In [1]:
import os
import json
import spacy
from collections import Counter
from collections import defaultdict
import seaborn as sns
import matplotlib.pyplot as plt
import matplotlib.colors as mcolors
import pandas as pd
import matplotlib.patches as mpatches
import statsmodels.api as sm
import statsmodels.formula.api as smf

In [2]:
nlp = spacy.load("en_core_web_sm")
ALIGNED_DIR = "/workspaces/Gesture-Language-Alignment-in-Instructional-Videos/00_videos/aligned_transcripts"

# Define grounded categories
emphasis_words = {"really", "always", "definitely", "super", "so", "important", "very"}
filler_words = {"uh", "um", "like", "you know", "i mean", "so", "well"}
content_pos = {"NOUN", "VERB", "ADJ", "ADV"}
negation_words = {"not", "no", "never", "n't"}
first_person_pronouns = {"i", "we"}
third_person_pronouns = {"he", "she", "it", "they"}

for filename in os.listdir(ALIGNED_DIR):
    if filename.endswith("_aligned.json"):
        path = os.path.join(ALIGNED_DIR, filename)
        with open(path, "r") as f:
            data = json.load(f)

        for segment in data:
            text = segment["text"]
            doc = nlp(text)

            imperative_type = "none"
            for token in doc:
                if token.pos_ == "VERB" and token.dep_ == "ROOT" and not any(child.dep_ == "nsubj" for child in token.children):
                    imperative_type = "procedural" if any(child.dep_ in {"dobj", "obj"} for child in token.children) else "directive"
                    break

            noun_count = sum(1 for t in doc if t.pos_ == "NOUN")
            pron_count = sum(1 for t in doc if t.pos_ == "PRON")
            noun_pron_ratio = noun_count / pron_count if pron_count > 0 else noun_count

            sub_clauses = sum(1 for t in doc if t.dep_ in {"advcl", "ccomp", "mark"})
            emphasis_used = any(t.lemma_.lower() in emphasis_words for t in doc)
            filler_count = sum(1 for t in doc if t.text.lower() in filler_words)

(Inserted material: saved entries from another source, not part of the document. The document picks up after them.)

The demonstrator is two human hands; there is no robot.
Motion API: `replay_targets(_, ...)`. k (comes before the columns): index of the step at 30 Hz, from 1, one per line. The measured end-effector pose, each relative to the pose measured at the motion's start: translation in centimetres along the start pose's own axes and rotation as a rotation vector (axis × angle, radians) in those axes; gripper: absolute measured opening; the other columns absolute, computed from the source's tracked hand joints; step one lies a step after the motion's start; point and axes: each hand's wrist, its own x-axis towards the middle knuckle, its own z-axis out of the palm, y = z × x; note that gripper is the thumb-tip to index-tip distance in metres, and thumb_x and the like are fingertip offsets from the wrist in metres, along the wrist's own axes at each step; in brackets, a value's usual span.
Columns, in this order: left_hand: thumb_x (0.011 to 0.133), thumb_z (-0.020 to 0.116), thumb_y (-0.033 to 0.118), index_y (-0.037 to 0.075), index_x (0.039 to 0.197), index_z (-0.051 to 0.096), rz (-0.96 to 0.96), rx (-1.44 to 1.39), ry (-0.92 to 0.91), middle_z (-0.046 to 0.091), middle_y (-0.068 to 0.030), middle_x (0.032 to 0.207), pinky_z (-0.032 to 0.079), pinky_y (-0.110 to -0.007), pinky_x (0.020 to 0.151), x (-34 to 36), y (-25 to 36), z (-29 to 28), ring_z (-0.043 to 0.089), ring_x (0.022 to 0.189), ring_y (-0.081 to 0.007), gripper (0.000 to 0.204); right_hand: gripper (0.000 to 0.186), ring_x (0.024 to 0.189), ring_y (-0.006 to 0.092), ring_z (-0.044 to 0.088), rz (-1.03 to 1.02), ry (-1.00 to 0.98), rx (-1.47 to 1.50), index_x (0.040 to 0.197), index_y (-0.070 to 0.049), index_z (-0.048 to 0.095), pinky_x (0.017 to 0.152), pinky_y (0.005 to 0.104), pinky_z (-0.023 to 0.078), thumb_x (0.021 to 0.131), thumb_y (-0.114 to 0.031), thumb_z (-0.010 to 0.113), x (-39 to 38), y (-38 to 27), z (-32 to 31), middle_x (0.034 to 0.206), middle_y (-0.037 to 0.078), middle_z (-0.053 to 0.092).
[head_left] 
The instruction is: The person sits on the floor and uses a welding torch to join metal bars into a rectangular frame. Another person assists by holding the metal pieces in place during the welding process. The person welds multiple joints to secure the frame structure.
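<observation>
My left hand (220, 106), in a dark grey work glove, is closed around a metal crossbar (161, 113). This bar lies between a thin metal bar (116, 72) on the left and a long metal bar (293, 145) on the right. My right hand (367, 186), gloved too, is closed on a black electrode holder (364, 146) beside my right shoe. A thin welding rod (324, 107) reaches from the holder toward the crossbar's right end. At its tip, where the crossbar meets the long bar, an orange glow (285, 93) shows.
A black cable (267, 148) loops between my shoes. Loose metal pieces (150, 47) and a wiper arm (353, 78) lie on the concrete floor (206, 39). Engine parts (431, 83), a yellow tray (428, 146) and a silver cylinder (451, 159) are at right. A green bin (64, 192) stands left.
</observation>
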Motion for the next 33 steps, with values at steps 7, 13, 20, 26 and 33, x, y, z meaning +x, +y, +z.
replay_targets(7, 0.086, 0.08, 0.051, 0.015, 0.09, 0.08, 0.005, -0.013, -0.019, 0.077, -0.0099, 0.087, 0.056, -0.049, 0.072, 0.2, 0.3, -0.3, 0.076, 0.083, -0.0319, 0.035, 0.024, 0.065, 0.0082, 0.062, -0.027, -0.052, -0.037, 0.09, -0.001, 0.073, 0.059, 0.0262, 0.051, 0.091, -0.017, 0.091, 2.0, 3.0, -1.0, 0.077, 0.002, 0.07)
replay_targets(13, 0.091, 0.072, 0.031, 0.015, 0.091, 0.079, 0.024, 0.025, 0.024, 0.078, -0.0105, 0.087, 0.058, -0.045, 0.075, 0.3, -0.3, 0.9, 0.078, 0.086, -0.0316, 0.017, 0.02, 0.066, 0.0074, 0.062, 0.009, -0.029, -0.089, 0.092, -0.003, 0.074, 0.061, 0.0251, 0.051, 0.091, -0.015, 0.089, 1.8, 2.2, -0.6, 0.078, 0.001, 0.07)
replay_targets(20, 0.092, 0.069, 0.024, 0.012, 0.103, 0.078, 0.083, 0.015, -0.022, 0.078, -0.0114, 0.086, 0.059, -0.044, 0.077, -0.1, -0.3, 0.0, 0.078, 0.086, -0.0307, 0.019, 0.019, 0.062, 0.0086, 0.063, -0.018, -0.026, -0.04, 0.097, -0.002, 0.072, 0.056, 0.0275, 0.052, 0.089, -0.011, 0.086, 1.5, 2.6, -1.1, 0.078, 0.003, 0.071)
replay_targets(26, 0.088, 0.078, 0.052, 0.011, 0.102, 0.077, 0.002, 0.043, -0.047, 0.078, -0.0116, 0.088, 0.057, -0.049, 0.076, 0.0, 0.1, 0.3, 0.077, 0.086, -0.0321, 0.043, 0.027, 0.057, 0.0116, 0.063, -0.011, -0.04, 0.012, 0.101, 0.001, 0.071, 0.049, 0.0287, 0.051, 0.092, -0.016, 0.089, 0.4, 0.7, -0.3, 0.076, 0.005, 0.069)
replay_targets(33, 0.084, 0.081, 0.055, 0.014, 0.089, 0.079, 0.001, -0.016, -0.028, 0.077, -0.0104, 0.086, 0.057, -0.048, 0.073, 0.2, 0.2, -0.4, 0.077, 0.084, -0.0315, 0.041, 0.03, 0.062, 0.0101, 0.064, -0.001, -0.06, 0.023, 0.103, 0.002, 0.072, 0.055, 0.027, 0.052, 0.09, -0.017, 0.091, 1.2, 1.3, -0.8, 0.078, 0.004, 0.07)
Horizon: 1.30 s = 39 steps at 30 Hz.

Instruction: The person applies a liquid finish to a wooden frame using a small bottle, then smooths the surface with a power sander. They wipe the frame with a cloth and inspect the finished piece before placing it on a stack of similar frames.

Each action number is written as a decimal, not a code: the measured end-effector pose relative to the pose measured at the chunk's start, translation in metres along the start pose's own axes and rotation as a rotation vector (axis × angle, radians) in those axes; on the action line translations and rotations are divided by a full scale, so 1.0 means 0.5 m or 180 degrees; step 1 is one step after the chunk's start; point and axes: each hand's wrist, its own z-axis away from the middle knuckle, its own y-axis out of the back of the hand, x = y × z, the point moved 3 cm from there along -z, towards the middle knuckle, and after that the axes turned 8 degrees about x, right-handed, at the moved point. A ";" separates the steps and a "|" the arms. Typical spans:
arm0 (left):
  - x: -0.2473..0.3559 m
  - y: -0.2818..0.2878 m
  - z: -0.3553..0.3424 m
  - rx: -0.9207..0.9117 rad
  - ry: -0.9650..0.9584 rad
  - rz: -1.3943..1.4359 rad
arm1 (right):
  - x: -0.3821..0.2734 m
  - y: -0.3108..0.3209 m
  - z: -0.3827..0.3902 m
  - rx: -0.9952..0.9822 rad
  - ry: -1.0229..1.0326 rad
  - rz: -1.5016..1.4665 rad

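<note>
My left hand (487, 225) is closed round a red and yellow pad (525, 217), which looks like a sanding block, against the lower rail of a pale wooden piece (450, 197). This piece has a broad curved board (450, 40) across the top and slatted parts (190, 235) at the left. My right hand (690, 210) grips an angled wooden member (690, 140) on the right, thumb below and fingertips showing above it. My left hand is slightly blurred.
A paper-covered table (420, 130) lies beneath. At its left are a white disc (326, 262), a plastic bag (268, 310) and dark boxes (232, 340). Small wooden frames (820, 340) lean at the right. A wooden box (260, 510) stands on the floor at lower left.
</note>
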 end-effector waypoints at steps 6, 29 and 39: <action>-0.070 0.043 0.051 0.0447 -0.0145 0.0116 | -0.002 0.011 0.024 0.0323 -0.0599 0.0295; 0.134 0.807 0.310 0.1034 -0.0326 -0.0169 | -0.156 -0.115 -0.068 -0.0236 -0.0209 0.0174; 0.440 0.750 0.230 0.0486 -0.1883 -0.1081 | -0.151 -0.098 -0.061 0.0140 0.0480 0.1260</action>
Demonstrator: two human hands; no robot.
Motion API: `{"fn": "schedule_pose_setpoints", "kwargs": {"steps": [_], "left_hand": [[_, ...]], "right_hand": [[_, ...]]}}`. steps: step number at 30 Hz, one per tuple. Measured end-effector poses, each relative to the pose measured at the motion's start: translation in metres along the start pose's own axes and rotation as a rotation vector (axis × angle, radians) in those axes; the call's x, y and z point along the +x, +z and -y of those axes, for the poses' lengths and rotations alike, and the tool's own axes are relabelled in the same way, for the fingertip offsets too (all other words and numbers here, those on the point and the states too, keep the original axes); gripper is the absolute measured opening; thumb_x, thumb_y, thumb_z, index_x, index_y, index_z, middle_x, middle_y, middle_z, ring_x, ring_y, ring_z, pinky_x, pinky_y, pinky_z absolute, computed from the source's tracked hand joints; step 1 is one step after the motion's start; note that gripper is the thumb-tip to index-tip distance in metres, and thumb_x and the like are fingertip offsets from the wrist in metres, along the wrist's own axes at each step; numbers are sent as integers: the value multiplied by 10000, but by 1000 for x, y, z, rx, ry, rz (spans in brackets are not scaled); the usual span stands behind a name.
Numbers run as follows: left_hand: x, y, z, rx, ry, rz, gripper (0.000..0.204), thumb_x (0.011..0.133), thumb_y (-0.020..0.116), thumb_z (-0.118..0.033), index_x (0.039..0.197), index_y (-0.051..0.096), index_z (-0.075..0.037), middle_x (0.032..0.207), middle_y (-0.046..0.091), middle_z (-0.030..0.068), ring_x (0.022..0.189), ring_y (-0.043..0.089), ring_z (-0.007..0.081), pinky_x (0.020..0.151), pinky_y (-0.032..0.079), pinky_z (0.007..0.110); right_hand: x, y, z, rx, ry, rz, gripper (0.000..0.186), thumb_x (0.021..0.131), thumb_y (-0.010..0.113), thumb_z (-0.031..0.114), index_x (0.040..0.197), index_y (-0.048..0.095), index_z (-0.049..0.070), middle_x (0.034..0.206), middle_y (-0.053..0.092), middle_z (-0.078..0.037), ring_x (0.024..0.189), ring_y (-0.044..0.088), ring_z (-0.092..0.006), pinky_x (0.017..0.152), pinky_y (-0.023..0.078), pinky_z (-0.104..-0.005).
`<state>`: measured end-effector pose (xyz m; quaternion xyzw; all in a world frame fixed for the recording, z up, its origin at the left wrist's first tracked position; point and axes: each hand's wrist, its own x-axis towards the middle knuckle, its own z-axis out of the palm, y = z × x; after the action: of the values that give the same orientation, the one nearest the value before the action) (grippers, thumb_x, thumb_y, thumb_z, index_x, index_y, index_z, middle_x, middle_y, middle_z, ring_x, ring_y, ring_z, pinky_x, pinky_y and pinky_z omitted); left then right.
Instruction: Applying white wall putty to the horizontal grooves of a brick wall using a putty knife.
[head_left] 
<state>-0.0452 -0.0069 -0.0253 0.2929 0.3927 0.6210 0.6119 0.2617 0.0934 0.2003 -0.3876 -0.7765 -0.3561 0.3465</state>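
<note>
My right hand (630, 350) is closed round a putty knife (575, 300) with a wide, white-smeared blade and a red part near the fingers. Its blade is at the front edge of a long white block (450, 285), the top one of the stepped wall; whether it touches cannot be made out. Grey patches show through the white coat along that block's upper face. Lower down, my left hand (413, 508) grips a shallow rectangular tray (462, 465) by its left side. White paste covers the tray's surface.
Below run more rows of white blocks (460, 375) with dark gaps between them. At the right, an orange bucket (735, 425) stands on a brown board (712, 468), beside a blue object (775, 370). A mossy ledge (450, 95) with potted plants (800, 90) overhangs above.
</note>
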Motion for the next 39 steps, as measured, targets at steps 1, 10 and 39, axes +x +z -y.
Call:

            words = [t for t in doc if t.is_alpha]
            content_words = [t for t in words if t.pos_ in content_pos]
            content_word_ratio = len(content_words) / len(words) if words else 0

            sentence_mood = "declarative"
            if any(t.tag_ == "MD" for t in doc) and text.strip().endswith("?"):
                sentence_mood = "interrogative"
            elif imperative_type != "none":
                sentence_mood = "imperative"

            has_negation = int(any(t.text.lower() in negation_words for t in doc))

            pronoun_type = "none"
            if any(t.text.lower() in first_person_pronouns for t in doc):
                pronoun_type = "first"
            elif any(t.text.lower() in third_person_pronouns for t in doc):
                pronoun_type = "third"

            dep_depths = [abs(t.head.i - t.i) for t in doc if t != t.head]
            avg_token_depth = sum(dep_depths) / len(dep_depths) if dep_depths else 0

            clause_count = sum(1 for t in doc if t.dep_ in {"ROOT", "ccomp", "advcl", "relcl"})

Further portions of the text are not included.